The story line focuses on how easily a loyal lord can be named traitor in medieval society and how difficult it is to prove your innocence even if you have royal connections. With that as a backdrop fans receive a delightful medieval romantic suspense starring two individuals besieged by love, guilt over of a recently deceased loved one, and the fears for the safety of the heroine's father. While the lead couple is undergoing a stressful relationship, sub-genre readers will appreciate this wonderful tale of court intrigue.
The Sovereignty in the year of 1333 has charged a noble named Sir John Hamelin with treason and then holds him a prisoner. Sir John Hamelin waits in the Tower of London for the King's verdict. Sir Hamelin informs his daughter Eloise that he has not performed any of treacherous acts he is being charged of.
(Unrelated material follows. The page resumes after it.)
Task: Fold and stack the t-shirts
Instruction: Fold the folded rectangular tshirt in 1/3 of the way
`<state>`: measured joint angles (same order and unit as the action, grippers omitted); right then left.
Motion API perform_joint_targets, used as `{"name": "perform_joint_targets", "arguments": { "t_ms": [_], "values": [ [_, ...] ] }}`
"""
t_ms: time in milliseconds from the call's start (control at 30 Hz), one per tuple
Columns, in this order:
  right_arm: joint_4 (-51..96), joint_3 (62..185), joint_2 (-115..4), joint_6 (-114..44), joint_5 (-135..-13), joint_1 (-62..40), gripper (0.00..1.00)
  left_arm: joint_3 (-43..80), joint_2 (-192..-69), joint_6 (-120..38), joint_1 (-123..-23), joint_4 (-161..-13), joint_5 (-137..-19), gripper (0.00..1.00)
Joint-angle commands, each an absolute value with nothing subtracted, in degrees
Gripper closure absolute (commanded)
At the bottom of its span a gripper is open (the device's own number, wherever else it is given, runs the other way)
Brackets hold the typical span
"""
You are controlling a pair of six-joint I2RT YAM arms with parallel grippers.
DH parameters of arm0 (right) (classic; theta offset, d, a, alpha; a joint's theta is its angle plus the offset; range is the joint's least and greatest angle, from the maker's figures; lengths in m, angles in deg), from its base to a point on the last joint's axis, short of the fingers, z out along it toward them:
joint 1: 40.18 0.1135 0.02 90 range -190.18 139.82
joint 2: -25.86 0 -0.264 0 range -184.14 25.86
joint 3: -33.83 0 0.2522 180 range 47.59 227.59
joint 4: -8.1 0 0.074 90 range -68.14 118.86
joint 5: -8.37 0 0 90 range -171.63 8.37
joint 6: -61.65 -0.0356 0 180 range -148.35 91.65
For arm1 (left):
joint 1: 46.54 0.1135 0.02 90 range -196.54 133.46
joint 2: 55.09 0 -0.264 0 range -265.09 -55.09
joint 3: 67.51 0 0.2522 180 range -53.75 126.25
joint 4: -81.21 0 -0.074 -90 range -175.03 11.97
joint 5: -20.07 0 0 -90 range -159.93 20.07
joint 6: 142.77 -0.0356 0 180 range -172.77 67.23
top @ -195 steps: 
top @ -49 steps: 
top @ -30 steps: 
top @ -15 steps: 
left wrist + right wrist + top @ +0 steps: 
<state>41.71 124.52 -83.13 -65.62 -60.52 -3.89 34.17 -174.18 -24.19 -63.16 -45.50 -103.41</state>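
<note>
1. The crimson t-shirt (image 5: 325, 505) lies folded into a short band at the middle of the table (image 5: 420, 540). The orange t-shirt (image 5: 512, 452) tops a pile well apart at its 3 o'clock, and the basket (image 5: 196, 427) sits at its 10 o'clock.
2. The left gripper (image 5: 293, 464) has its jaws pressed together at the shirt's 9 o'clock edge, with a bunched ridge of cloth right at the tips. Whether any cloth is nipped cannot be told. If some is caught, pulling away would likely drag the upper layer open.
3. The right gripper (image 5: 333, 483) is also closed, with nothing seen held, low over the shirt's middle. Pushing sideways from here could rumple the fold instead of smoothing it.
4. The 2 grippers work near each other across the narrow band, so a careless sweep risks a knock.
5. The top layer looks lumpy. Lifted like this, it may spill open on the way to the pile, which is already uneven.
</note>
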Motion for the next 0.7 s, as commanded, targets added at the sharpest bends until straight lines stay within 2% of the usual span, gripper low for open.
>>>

The Earl of Kenworth soon arrives, accompanied by a noble knight, Sir Roland St. Marten. The Knight, by the King has been ordered to handle the properties of Eloise. There is history between Eloise and the Knight. St. Marten happens to be the half-brother of Eloise's deceased fiancé who died on the church steps just prior to their wedding vows. While the Earl of Kenworth is out for revenge. Eloise summons her brother to help with their case. Sir John ultimately turns himself over to another Earl and winds up in the Tower of London.
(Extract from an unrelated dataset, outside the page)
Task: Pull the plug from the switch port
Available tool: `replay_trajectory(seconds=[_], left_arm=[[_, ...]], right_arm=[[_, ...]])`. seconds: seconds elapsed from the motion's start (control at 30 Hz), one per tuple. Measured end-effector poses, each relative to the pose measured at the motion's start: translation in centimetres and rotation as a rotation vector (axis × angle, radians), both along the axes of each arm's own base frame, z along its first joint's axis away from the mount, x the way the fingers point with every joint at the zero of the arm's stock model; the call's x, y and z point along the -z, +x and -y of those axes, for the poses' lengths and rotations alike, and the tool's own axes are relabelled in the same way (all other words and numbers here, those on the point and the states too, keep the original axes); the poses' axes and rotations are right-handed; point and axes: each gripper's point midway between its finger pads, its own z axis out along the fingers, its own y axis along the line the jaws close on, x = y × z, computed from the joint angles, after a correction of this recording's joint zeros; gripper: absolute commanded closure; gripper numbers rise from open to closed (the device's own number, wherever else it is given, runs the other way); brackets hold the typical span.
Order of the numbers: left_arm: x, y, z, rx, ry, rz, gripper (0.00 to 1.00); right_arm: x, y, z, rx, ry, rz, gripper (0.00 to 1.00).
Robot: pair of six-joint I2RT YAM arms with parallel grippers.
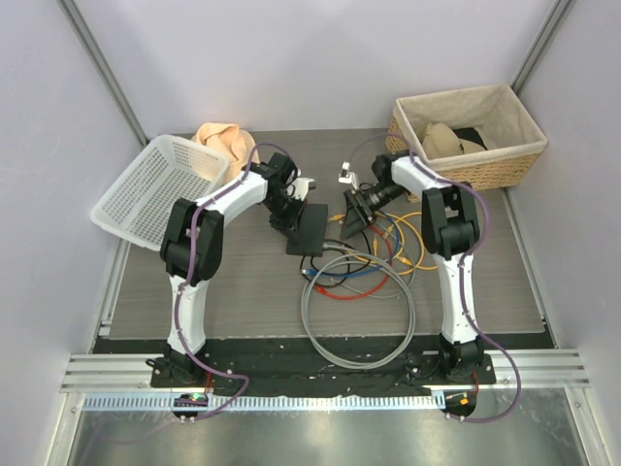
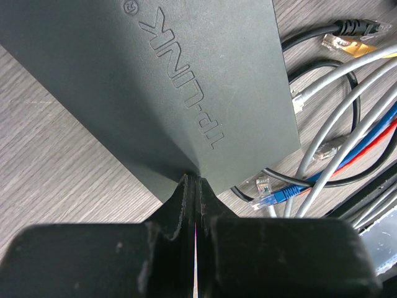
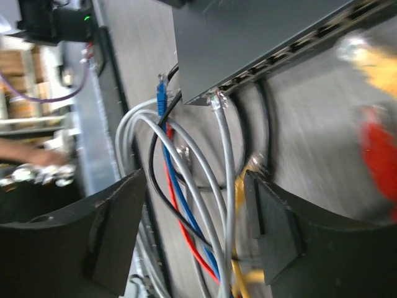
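The switch (image 1: 309, 230) is a flat matte-black box at the table's middle, lettered on top in the left wrist view (image 2: 186, 81). My left gripper (image 2: 193, 181) is shut, with its tips pressed on the switch's top near a corner (image 1: 288, 209). My right gripper (image 3: 195, 214) is open just right of the switch (image 1: 353, 212). Several loose cables run between its fingers (image 3: 118, 230), untouched. A grey cable's clear plug (image 3: 217, 99) sits at the socket row by the switch's corner (image 3: 248, 37). I cannot tell if it is seated. A blue plug (image 3: 161, 93) lies loose beside it.
A tangle of grey, blue, red, black and yellow cables (image 1: 359, 291) sprawls in front and to the right of the switch. A white plastic basket (image 1: 155, 184) stands at back left by a peach cloth (image 1: 223, 136). A wicker basket (image 1: 471, 131) stands at back right.
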Motion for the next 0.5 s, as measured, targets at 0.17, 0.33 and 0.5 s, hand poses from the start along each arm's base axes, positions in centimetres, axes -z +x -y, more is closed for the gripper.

This suspenseful medieval novel focuses on society's ease in the condemning of a loyal noble subject and the difficulty in proving one's innocence. Something not too far fetched from today's society!
Readers can easily relate to these characters: individuals plagued by love, guilt, influence, conspiracy and treason. Normally, I'm not a romance reader, but I can assure fans they will be satisfied with this underhanded plot of court intrigue. Well-done Ms. Anton!
Reviewed by Betsie
Eloise Hamelin is left in confusion, by the departure of her father Sir John, after his being charged with treason. The Earl of Kenworth soon arrives, along with Sir Roland St. Marten to pursue the matter. Kenworth obviously has a personal axe to grind and knows more about the affair. Roland is sent by King Edward to manage the estate in the interim.
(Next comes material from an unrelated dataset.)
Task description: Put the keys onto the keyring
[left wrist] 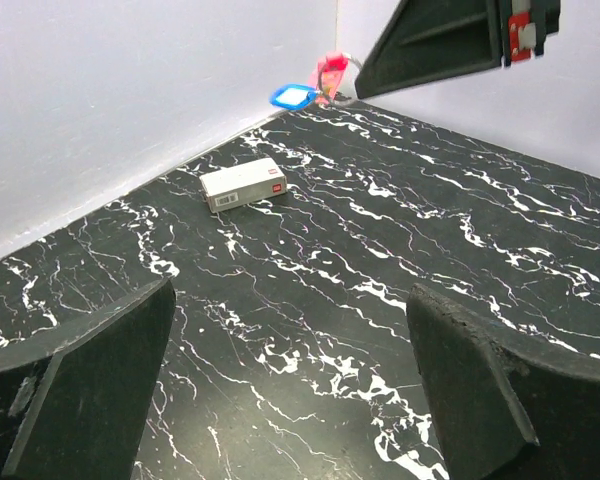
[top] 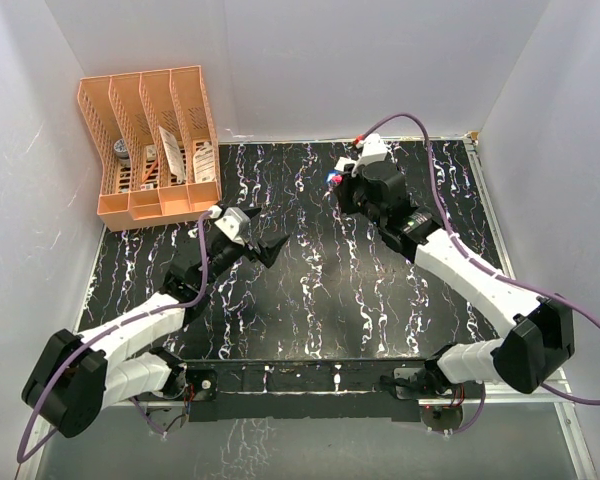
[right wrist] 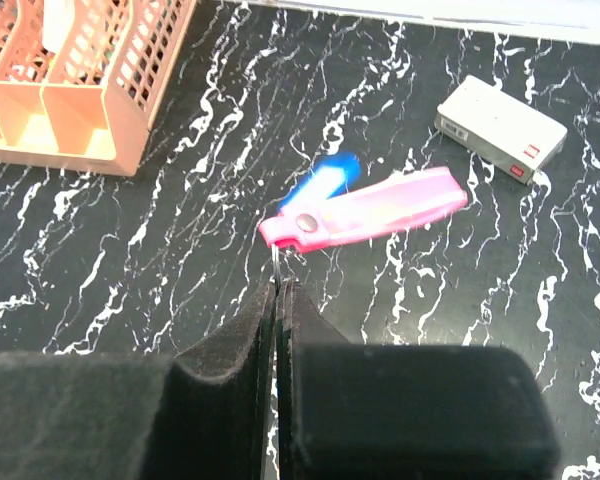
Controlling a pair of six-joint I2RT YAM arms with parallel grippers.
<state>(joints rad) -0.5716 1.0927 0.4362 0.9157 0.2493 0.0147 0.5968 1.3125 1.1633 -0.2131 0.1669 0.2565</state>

Spice is added to the mix, by the earlier acrimony between Eloise and Roland from the non-marriage of her to his half-brother Hugh. The tale then trots along a bit bumpily to machinations and plots, as Eloise escapes to help her father and Roland pursues.
It's not a bad story, but the predictability overwhelms -especially as regards the spirited Eloise. She has the label 'feisty' written all over her and was the least medieval of ladies and allegedly perfect to all and sundry. Then there was the way the pair finally fell into each other's arms ...
Not unpleasant, but very creaky.
Nevertheless, this is a romance. Before long, desire attracts our adversaries to one other, but just how far should their relationship go? The author quickly reduces the reader's anxiety by allowing Eloise's fourteen-year-old maid and St. Marten's sixteen-year-old squire to give the worrywarts counsel -- yup, two young'uns who certainly know the score.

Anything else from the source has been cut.